» **TASK TO CARRY OUT**: Quote, without any change, the line that contains "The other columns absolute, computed" and all lines that follow it to the end of the data below.

——————————

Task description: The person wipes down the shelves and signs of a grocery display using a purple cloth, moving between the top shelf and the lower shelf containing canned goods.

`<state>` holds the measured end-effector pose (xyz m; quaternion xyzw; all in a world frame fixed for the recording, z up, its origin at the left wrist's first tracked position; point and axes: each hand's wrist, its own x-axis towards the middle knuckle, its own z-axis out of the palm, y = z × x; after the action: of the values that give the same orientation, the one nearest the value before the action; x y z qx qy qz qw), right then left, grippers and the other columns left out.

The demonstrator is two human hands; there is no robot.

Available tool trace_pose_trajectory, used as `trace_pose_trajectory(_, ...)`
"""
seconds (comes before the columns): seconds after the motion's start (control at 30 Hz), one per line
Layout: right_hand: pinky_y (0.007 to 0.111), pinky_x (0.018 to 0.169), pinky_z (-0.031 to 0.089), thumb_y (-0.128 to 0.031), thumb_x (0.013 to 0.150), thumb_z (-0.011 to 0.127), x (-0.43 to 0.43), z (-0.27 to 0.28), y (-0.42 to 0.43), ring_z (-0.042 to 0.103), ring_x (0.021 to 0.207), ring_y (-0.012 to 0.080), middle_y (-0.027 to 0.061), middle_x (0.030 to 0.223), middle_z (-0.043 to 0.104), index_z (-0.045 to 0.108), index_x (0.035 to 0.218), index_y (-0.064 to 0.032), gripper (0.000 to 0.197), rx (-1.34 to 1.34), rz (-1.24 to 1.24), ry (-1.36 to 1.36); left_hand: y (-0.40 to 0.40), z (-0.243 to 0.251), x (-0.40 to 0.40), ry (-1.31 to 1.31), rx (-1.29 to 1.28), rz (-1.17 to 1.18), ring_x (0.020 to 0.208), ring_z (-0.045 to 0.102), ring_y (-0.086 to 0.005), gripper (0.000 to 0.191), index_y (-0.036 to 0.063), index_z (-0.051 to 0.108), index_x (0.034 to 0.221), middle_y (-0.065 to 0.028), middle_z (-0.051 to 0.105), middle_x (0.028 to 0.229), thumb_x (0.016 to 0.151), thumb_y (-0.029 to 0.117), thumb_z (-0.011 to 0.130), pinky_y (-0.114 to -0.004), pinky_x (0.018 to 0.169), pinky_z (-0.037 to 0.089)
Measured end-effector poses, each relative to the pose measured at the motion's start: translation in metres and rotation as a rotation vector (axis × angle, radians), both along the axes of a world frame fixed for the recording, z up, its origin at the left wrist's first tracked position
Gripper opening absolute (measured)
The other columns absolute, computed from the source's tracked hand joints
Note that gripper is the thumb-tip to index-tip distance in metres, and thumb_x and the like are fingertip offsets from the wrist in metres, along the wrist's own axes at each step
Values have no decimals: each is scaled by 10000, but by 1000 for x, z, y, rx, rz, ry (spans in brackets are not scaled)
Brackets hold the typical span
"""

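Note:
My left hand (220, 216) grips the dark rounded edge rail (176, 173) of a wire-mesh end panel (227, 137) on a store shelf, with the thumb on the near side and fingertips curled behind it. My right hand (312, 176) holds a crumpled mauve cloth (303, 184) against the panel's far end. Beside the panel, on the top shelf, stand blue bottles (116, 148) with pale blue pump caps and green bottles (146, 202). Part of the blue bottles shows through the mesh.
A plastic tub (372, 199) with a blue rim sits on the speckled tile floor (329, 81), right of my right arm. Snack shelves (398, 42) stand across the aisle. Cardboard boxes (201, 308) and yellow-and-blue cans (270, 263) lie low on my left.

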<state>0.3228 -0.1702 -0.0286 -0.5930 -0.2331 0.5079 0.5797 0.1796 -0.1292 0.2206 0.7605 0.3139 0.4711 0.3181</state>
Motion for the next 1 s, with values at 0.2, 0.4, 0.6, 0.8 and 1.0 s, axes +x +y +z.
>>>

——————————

» **TASK RESULT**:
The other columns absolute, computed from the source's tracked hand joints
Note that gripper is the thumb-tip to index-tip distance in metres, and thumb_x and the like are fingertip offsets from the wrist in metres, along the wrist's own axes at each step
Values have no decimals: each is scaled by 10000, but by 1000 for x, z, y, rx, rz, ry (spans in brackets are not scaled)
Brackets hold the typical span
"""

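Note:
My left hand (220, 216) grips the dark rounded edge rail (176, 173) of a wire-mesh end panel (227, 137) on a store shelf, with the thumb on the near side and fingertips curled behind it. My right hand (312, 176) holds a crumpled mauve cloth (303, 184) against the panel's far end. Beside the panel, on the top shelf, stand blue bottles (116, 148) with pale blue pump caps and green bottles (146, 202). Part of the blue bottles shows through the mesh.
A plastic tub (372, 199) with a blue rim sits on the speckled tile floor (329, 81), right of my right arm. Snack shelves (398, 42) stand across the aisle. Cardboard boxes (201, 308) and yellow-and-blue cans (270, 263) lie low on my left.
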
<state>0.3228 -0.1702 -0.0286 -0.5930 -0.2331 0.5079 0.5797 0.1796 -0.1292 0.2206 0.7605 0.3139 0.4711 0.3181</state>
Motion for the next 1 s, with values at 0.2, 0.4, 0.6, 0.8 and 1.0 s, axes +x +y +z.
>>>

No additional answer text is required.